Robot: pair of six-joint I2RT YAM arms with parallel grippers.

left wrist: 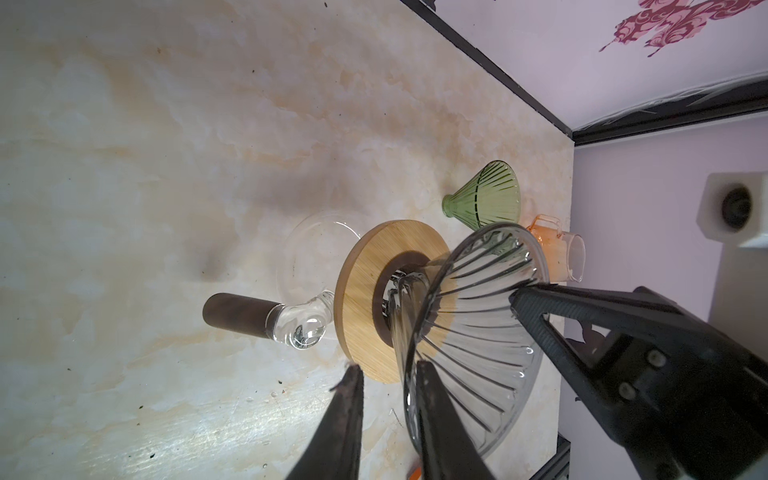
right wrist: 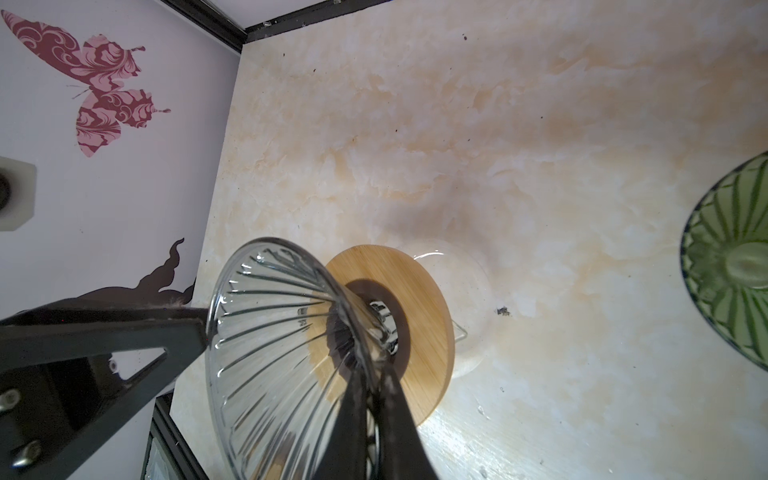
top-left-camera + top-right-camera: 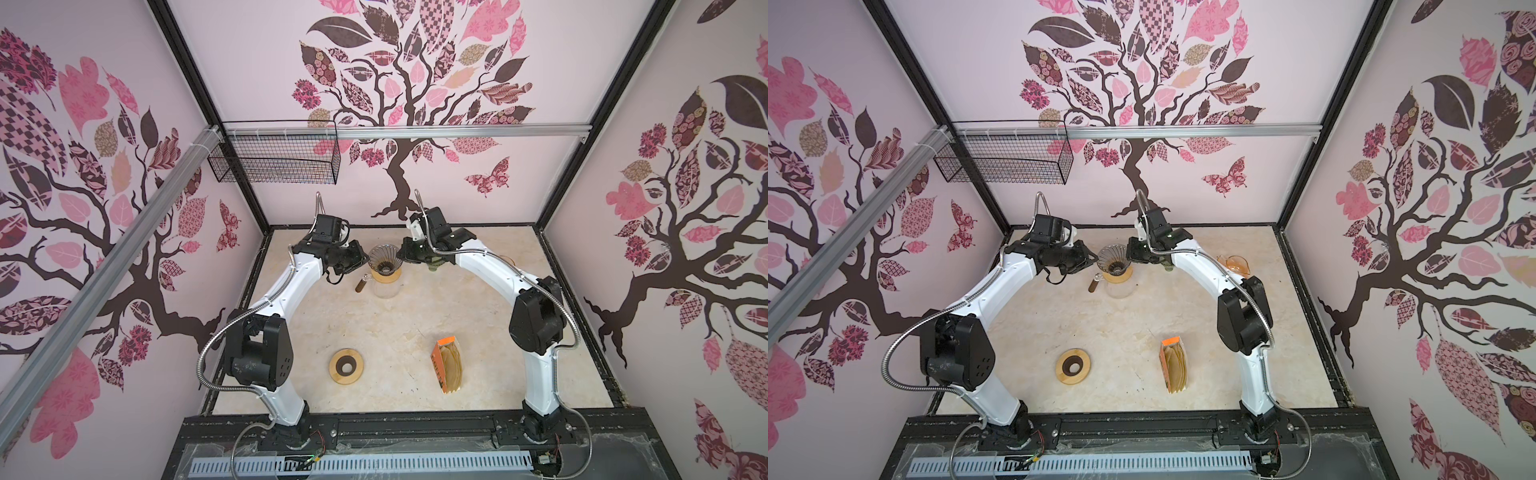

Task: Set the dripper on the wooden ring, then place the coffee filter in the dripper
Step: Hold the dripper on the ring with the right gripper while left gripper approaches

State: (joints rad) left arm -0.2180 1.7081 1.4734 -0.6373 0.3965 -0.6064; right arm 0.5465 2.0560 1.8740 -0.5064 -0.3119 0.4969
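Right gripper (image 2: pixel 370 382) pinches the dripper (image 2: pixel 270 324) by its rim. Left gripper (image 1: pixel 388 370) straddles the opposite rim, jaws apart (coffee filters (image 3: pixel 451 368) lie well away from both).

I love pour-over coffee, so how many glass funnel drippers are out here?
2. A clear dripper sits on the wooden ring atop the carafe; a green dripper stands on the table beside it. Others may be hidden.
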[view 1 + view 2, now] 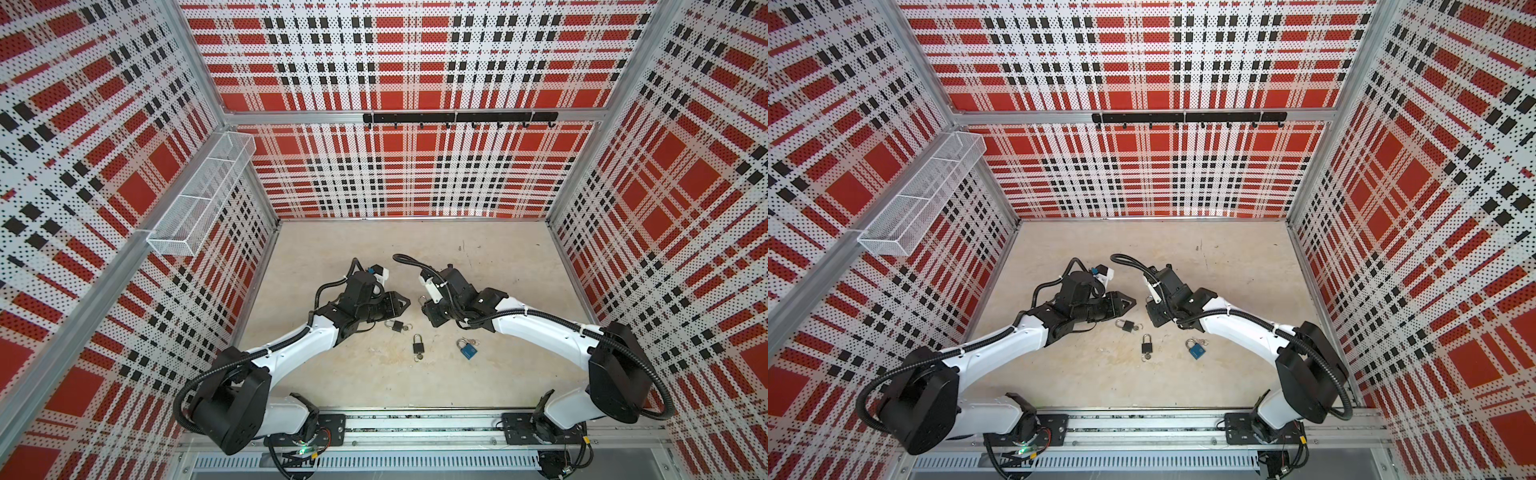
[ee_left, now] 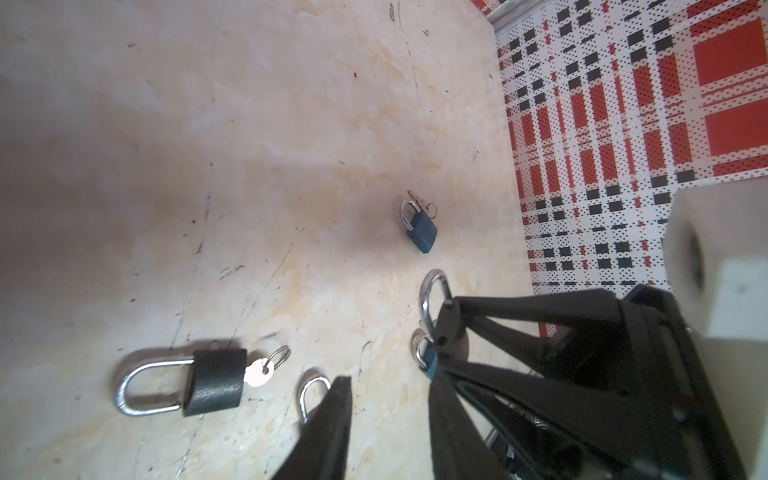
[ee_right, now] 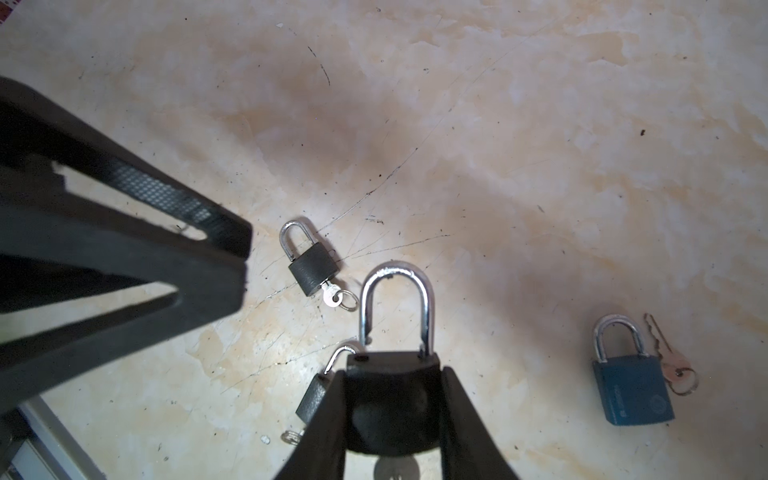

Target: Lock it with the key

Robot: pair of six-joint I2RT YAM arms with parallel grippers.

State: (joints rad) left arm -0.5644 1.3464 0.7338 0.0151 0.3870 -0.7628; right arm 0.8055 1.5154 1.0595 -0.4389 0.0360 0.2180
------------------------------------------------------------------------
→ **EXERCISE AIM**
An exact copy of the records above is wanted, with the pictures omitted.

→ **TASK RESPONSE**
Robot: pair of six-joint I2RT YAM arms with parallel grippers.

left wrist: 
right wrist: 
top-left-camera + top-right-camera: 

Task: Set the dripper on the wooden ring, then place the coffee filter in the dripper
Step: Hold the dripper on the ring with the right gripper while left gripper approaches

State: (joints rad) left arm -0.2180 1.7081 1.4734 -0.6373 0.3965 -0.6064; right arm 0.5465 2.0560 1.8740 -0.5064 -0.3119 0.4969
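Right gripper (image 2: pixel 370 382) pinches the dripper (image 2: pixel 270 324) by its rim. Left gripper (image 1: pixel 388 370) straddles the opposite rim, jaws apart (coffee filters (image 3: pixel 451 368) lie well away from both).

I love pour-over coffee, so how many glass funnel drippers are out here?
2. A clear dripper sits on the wooden ring atop the carafe; a green dripper stands on the table beside it. Others may be hidden.
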[view 1 + view 2, now] 
[ee_left, now] 
[ee_right, now] 

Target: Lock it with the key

Robot: pair of six-joint I2RT YAM arms with parallel grippers.

State: (joints rad) left arm -0.5644 1.3464 0.7338 0.0151 0.3870 -0.7628; right arm 0.8055 1.5154 1.0595 -0.4389 0.0360 0.2180

This concludes the response to the exercise.